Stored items
_ _ _ _ _ _ _

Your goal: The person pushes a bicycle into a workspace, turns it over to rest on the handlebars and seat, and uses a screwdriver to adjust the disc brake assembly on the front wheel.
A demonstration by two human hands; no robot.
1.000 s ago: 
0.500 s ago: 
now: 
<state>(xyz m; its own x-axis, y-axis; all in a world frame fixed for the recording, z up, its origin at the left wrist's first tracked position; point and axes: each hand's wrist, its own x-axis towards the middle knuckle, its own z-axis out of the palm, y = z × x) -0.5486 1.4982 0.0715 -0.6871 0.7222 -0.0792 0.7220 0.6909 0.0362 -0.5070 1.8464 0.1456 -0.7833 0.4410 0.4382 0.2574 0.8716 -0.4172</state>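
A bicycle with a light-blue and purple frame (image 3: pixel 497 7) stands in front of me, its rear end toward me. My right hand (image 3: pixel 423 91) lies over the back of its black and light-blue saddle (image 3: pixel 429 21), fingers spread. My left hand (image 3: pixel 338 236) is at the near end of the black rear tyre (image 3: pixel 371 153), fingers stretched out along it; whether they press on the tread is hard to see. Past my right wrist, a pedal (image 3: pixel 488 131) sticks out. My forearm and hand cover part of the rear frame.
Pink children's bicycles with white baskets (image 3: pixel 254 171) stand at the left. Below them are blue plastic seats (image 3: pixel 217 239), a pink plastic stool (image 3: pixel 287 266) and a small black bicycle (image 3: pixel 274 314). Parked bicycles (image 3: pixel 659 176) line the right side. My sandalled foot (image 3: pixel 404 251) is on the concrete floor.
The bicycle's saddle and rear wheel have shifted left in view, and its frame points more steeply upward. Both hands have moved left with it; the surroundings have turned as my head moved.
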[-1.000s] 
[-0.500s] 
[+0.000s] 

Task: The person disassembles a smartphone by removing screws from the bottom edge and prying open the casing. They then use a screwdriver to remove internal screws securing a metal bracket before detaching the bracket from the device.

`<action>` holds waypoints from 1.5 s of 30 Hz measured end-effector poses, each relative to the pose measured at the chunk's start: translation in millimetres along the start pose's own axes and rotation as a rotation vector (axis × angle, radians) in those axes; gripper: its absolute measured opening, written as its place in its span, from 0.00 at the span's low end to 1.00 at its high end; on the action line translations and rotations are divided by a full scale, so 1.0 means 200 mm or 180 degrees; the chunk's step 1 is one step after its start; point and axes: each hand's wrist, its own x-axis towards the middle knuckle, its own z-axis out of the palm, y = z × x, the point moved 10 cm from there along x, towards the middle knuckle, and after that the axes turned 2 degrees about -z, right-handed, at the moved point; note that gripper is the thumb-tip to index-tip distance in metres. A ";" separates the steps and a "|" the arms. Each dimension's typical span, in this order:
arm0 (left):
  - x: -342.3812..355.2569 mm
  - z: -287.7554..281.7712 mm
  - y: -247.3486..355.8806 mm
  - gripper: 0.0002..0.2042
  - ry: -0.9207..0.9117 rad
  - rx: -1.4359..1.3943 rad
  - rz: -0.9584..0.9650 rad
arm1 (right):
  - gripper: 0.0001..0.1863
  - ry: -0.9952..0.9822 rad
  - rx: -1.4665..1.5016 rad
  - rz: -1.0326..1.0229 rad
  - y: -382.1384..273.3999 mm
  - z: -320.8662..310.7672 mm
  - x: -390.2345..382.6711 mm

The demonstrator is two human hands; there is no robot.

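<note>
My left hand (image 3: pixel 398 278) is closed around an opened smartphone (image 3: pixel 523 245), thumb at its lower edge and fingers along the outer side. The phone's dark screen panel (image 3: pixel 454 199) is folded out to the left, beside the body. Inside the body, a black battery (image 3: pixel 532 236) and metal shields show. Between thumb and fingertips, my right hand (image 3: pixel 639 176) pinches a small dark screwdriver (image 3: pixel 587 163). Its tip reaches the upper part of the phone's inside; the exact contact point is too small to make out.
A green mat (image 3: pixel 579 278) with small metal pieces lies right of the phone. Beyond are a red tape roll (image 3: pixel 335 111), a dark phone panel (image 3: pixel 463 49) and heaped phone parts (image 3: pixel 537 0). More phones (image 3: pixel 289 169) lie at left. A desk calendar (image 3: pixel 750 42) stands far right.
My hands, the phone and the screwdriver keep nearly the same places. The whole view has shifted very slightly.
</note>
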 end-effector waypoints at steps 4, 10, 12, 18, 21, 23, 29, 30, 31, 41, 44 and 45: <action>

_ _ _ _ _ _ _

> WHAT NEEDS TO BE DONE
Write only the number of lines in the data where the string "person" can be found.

> WRITTEN ANSWER
2